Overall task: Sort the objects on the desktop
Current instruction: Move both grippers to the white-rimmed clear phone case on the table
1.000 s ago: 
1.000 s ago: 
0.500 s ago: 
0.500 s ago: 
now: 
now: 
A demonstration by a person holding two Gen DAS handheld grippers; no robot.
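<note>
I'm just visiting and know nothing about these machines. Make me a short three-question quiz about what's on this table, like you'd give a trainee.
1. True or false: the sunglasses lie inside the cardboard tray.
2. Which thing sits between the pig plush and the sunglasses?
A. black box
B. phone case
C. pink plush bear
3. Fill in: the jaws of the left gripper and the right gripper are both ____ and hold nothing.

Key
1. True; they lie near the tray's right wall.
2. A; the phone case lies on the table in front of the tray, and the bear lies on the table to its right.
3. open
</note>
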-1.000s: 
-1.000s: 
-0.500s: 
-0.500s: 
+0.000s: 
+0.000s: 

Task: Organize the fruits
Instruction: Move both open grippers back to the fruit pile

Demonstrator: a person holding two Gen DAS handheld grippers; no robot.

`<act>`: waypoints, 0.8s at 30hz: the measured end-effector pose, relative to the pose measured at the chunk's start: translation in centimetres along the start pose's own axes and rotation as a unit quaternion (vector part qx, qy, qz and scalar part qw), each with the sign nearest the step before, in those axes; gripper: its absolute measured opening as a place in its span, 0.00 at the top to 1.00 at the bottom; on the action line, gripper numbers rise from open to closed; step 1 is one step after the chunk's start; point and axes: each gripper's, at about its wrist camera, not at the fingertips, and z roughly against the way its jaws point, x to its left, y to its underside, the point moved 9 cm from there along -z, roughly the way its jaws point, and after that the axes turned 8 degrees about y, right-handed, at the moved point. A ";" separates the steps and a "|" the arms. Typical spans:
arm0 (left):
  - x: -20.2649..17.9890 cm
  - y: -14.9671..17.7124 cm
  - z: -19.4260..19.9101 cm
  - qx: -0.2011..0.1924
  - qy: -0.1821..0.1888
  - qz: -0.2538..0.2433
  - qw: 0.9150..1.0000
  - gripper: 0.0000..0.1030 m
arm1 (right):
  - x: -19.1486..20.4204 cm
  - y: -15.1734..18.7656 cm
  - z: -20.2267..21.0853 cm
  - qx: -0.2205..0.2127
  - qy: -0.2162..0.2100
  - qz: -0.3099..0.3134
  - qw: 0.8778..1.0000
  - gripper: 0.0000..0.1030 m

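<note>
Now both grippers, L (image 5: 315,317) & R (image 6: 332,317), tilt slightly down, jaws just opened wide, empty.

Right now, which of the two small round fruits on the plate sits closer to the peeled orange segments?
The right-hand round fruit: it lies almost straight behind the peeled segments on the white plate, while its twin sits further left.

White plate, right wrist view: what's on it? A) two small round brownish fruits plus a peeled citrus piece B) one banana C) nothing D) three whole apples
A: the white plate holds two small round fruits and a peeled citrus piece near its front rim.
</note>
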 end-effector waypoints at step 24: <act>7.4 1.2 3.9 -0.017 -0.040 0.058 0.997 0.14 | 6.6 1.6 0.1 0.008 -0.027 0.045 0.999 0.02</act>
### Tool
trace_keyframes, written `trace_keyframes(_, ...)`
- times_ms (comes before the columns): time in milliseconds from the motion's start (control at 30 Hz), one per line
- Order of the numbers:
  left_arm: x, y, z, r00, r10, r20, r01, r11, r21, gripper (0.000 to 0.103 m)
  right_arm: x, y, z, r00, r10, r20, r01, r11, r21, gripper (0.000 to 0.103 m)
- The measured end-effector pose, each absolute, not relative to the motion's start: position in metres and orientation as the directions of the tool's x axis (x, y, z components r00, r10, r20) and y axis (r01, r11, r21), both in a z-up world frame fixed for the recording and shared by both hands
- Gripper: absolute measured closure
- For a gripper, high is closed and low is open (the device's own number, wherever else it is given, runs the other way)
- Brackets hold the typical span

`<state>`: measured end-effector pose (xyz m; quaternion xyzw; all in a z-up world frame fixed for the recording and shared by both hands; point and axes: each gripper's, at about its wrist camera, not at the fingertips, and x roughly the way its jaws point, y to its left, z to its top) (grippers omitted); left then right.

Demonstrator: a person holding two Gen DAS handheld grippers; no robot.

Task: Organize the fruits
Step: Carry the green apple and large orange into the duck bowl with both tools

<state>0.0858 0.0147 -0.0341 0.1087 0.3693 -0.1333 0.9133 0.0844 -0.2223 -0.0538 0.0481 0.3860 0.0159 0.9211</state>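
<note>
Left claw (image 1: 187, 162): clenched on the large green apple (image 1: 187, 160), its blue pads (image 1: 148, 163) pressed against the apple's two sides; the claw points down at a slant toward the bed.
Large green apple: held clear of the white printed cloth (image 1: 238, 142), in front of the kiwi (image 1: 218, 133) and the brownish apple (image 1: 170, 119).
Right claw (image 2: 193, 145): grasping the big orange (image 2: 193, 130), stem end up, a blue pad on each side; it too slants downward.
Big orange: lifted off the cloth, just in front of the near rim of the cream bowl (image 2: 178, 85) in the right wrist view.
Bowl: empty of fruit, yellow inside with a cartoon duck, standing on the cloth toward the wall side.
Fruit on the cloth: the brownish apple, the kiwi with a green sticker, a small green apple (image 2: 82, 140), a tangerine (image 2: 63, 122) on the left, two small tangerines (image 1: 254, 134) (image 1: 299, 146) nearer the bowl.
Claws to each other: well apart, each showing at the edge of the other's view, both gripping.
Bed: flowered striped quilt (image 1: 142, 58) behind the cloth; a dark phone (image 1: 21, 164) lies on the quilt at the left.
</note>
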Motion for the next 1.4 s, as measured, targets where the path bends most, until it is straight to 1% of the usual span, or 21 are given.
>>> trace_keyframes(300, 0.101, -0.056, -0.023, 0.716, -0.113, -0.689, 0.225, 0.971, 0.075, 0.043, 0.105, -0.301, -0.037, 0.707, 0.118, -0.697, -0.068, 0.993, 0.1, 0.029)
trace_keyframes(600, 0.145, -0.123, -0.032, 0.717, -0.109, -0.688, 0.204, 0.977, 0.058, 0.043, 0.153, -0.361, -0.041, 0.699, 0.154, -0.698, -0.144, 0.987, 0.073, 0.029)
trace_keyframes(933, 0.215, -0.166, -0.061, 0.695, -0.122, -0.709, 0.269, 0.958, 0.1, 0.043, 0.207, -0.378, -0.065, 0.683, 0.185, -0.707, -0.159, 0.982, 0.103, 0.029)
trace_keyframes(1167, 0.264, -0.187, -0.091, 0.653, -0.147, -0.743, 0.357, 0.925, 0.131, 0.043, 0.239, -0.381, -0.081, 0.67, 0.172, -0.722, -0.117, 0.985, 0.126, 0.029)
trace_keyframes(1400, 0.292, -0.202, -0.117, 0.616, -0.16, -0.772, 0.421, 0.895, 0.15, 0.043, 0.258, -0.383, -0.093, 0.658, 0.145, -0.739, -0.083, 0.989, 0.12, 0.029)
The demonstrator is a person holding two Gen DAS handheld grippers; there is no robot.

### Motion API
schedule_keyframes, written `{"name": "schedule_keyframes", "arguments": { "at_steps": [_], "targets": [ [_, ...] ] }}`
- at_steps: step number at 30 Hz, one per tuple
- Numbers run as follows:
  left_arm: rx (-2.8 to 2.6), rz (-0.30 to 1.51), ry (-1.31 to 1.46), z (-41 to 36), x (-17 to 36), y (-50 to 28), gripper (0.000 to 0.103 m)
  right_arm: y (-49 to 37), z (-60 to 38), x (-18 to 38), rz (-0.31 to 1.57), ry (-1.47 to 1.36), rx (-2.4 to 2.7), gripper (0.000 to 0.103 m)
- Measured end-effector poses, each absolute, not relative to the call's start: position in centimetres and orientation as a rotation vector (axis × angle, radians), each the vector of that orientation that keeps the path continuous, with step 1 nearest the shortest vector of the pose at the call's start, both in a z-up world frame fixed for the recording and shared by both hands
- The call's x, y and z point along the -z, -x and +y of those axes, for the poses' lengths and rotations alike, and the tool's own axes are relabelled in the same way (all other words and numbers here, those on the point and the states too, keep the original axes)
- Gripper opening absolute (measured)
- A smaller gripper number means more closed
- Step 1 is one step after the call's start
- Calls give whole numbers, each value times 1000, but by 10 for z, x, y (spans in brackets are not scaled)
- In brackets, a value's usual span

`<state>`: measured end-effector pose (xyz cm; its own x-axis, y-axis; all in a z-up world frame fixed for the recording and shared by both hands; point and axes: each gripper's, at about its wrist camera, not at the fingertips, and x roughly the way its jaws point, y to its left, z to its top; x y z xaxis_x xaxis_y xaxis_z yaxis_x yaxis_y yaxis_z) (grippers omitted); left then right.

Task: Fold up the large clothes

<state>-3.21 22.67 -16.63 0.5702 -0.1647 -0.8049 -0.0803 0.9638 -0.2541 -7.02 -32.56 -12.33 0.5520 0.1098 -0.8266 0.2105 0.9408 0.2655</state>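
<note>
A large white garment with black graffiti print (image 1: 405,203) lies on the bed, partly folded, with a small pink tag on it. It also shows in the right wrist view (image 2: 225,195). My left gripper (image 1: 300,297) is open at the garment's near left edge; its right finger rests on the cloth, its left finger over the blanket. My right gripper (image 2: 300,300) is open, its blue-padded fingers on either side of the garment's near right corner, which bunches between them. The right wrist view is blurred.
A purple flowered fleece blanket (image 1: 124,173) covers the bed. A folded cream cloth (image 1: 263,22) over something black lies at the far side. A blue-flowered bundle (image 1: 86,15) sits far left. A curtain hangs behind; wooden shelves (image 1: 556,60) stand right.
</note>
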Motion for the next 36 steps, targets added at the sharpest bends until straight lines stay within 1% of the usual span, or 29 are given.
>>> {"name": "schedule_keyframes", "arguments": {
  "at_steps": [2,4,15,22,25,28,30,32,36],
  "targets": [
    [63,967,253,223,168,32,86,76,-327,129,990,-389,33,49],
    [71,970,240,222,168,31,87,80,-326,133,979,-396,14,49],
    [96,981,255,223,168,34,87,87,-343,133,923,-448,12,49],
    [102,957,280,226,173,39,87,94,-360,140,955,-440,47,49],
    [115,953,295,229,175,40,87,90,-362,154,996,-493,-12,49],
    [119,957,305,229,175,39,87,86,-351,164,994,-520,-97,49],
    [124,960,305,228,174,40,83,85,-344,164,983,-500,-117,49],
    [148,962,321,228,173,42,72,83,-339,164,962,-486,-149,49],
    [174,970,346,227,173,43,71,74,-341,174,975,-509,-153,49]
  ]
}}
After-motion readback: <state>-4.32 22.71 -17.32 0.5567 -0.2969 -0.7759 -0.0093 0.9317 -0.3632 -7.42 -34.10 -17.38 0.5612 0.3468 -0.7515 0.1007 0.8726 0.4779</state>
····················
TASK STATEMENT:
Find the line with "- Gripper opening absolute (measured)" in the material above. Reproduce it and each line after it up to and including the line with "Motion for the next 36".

RESULT:
- Gripper opening absolute (measured)
- A smaller gripper number means more closed
- Step 1 is one step after the call's start
- Calls give whole numbers, each value times 1000, but by 10 for z, x, y (spans in brackets are not scaled)
- In brackets, a value's usual span

`<state>`: measured end-effector pose (xyz cm; its own x-axis, y-axis; all in a z-up world frame fixed for the recording and shared by both hands; point and axes: each gripper's, at about its wrist camera, not at the fingertips, and x roughly the way its jaws point, y to its left, z to its top; x y z xaxis_x xaxis_y xaxis_z yaxis_x yaxis_y yaxis_z) (grippers omitted); left then right.

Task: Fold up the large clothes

<state>-3.21 22.67 -16.63 0.5702 -0.1647 -0.8049 -0.0803 0.9638 -0.2541 -7.02 -32.56 -12.33 0.5520 0.1098 -0.8266 0.2105 0.9408 0.2655</state>
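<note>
A large white garment with black graffiti print (image 1: 405,203) lies on the bed, partly folded, with a small pink tag on it. It also shows in the right wrist view (image 2: 225,195). My left gripper (image 1: 300,297) is open at the garment's near left edge; its right finger rests on the cloth, its left finger over the blanket. My right gripper (image 2: 300,300) is open, its blue-padded fingers on either side of the garment's near right corner, which bunches between them. The right wrist view is blurred.
A purple flowered fleece blanket (image 1: 124,173) covers the bed. A folded cream cloth (image 1: 263,22) over something black lies at the far side. A blue-flowered bundle (image 1: 86,15) sits far left. A curtain hangs behind; wooden shelves (image 1: 556,60) stand right.
</note>
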Motion for the next 36 steps, targets added at the sharpest bends until straight lines stay within 1% of the usual span, or 29 are given.

The submitted answer is complete.